### Assignment
A picture-free, exact copy of all the records below is the goal.

── Data records ──

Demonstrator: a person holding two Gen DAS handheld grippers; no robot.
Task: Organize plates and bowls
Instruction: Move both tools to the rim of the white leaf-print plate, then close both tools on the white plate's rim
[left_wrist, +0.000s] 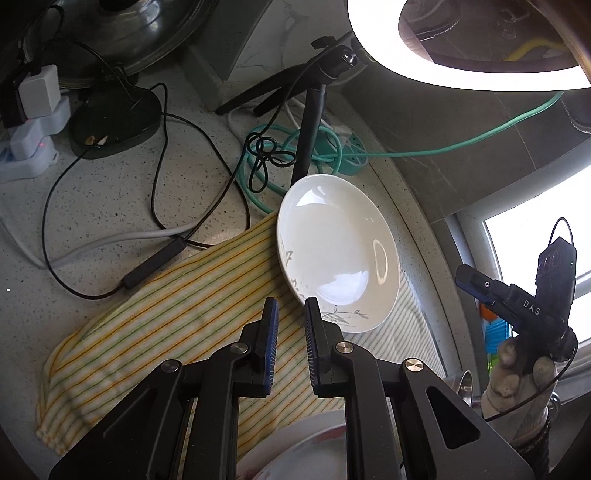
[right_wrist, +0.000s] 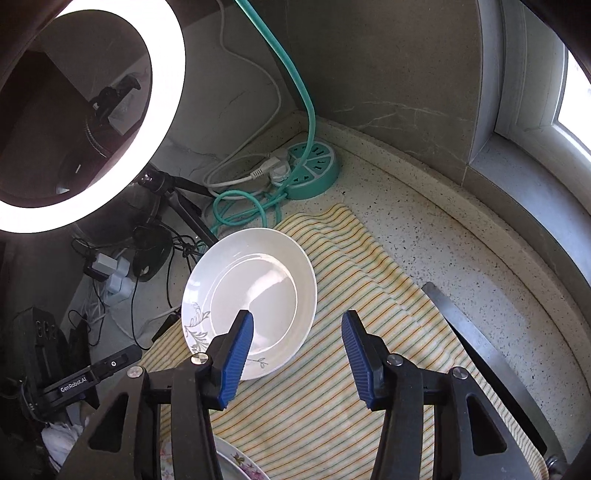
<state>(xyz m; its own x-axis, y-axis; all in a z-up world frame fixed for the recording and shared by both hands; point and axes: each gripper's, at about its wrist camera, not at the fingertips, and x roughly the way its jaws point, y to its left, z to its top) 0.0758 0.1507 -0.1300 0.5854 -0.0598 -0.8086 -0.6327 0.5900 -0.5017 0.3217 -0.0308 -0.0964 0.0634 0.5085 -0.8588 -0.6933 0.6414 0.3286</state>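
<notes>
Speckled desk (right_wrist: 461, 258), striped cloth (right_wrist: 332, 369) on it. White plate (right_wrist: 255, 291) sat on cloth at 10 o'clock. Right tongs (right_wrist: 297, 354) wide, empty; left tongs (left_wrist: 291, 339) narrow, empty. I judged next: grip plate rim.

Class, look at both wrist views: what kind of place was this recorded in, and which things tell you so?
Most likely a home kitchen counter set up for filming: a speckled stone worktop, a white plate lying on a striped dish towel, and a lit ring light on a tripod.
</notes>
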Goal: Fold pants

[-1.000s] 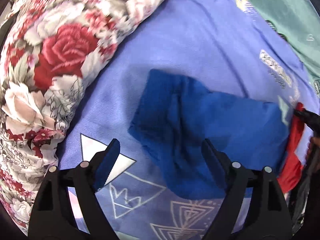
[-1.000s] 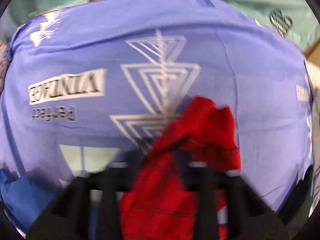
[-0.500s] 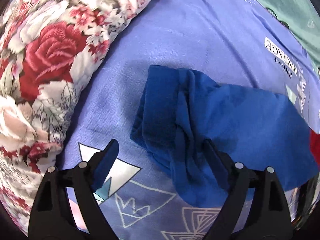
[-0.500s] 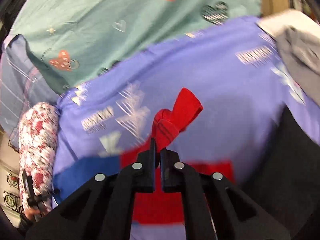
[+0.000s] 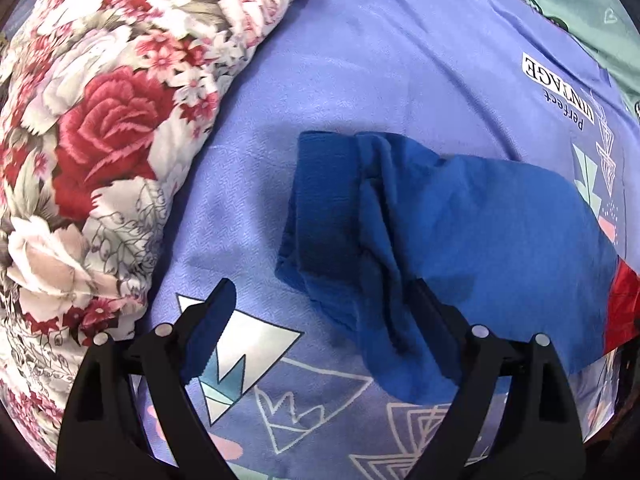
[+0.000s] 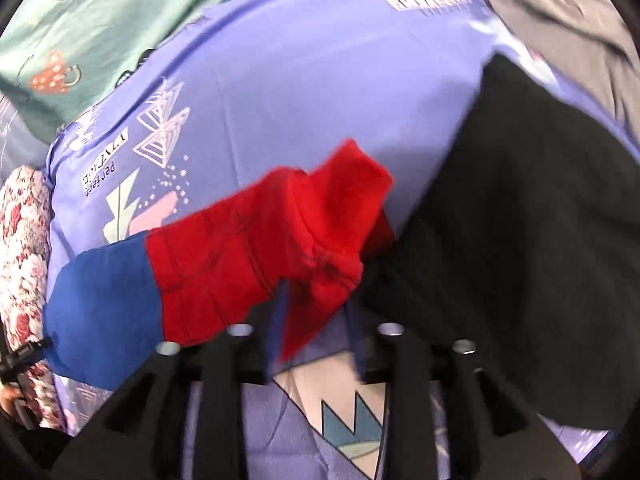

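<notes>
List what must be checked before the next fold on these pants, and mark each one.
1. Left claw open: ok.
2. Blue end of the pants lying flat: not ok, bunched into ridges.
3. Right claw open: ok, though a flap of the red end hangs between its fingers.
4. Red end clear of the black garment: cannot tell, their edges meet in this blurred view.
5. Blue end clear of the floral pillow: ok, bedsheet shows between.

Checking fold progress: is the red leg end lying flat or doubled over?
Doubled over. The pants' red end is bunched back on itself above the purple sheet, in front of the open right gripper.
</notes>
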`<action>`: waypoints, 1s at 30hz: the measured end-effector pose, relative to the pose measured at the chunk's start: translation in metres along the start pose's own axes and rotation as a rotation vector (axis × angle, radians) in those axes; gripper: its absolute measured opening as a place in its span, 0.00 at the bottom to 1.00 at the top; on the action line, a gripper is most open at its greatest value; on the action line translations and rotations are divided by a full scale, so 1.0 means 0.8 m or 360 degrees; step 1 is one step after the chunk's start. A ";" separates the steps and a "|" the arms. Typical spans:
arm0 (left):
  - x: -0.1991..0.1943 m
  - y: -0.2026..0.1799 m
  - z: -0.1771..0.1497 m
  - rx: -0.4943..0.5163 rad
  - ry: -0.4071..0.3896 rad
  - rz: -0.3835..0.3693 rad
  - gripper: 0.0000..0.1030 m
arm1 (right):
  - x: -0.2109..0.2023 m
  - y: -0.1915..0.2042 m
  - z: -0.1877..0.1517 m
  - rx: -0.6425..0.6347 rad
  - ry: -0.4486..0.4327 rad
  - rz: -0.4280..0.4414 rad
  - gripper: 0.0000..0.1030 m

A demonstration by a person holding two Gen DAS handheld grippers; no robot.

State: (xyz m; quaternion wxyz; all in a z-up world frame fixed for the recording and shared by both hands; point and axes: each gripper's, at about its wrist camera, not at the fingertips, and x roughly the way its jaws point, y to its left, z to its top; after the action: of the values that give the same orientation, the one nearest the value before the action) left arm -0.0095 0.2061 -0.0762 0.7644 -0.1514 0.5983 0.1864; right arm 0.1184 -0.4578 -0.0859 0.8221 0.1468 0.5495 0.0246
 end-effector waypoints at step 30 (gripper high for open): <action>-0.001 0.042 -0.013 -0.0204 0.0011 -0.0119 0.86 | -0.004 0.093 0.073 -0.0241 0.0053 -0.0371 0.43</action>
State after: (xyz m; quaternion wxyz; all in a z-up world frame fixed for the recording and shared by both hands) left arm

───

### Output of the task
Demonstrator: a person holding two Gen DAS handheld grippers; no robot.
Task: Organize plates and bowls
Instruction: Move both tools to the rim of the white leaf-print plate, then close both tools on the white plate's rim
[left_wrist, +0.000s] 
[right_wrist, +0.000s] 
<state>(xyz m; its own x-axis, y-axis; all in a z-up world frame fixed for the recording and shared by both hands; point and axes: each gripper's, at about its wrist camera, not at the fingertips, and x roughly the way its jaws point, y to its left, z to its top) 0.0758 0.1507 -0.1300 0.5854 -0.0598 -0.8086 -0.6327 0.5900 -0.5017 0.3217 -0.0308 -0.0964 0.0634 0.5085 -0.8588 -0.6933 0.6414 0.3286</state>
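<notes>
Speckled desk (right_wrist: 461, 258), striped cloth (right_wrist: 332, 369) on it. White plate (right_wrist: 255, 291) sat on cloth at 10 o'clock. Right tongs (right_wrist: 297, 354) wide, empty; left tongs (left_wrist: 291, 339) narrow, empty. I judged next: grip plate rim.

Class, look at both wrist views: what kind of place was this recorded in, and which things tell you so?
Most likely a home kitchen counter set up for filming: a speckled stone worktop, a white plate lying on a striped dish towel, and a lit ring light on a tripod.
</notes>
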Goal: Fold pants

[-1.000s] 
[-1.000s] 
[-0.500s] 
[-0.500s] 
[+0.000s] 
[+0.000s] 

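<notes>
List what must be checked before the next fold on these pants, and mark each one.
1. Left claw open: ok.
2. Blue end of the pants lying flat: not ok, bunched into ridges.
3. Right claw open: ok, though a flap of the red end hangs between its fingers.
4. Red end clear of the black garment: cannot tell, their edges meet in this blurred view.
5. Blue end clear of the floral pillow: ok, bedsheet shows between.

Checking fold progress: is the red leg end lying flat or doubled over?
Doubled over. The pants' red end is bunched back on itself above the purple sheet, in front of the open right gripper.
</notes>
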`<action>`: waypoints, 1s at 30hz: the measured end-effector pose, relative to the pose measured at the chunk's start: translation in metres along the start pose's own axes and rotation as a rotation vector (axis × angle, radians) in those axes; gripper: its absolute measured opening as a place in its span, 0.00 at the bottom to 1.00 at the top; on the action line, a gripper is most open at its greatest value; on the action line translations and rotations are divided by a full scale, so 1.0 means 0.8 m or 360 degrees; step 1 is one step after the chunk's start. A ";" separates the steps and a "|" the arms. Typical spans:
arm0 (left):
  - x: -0.1991..0.1943 m
  - y: -0.2026..0.1799 m
  - z: -0.1771..0.1497 m
  - rx: -0.4943..0.5163 rad
  - ry: -0.4071..0.3896 rad
  - rz: -0.3835..0.3693 rad
  - gripper: 0.0000..0.1030 m
arm1 (right):
  - x: -0.2109..0.2023 m
  - y: -0.1915..0.2042 m
  - z: -0.1877..0.1517 m
  - rx: -0.6425..0.6347 rad
  - ry: -0.4486..0.4327 rad
  - rz: -0.4280..0.4414 rad
  - gripper: 0.0000..0.1030 m

A demonstration by a person holding two Gen DAS handheld grippers; no robot.

State: (xyz m; quaternion wxyz; all in a z-up world frame fixed for the recording and shared by both hands; point and axes: each gripper's, at about its wrist camera, not at the fingertips, and x roughly the way its jaws point, y to its left, z to its top; after the action: of the values that give the same orientation, the one nearest the value before the action) left arm -0.0095 0.2061 -0.0762 0.7644 -0.1514 0.5983 0.1864; right arm 0.1184 -0.4578 -0.0859 0.8221 0.1468 0.5495 0.0246
 end-effector waypoints at step 30 (gripper high for open): <action>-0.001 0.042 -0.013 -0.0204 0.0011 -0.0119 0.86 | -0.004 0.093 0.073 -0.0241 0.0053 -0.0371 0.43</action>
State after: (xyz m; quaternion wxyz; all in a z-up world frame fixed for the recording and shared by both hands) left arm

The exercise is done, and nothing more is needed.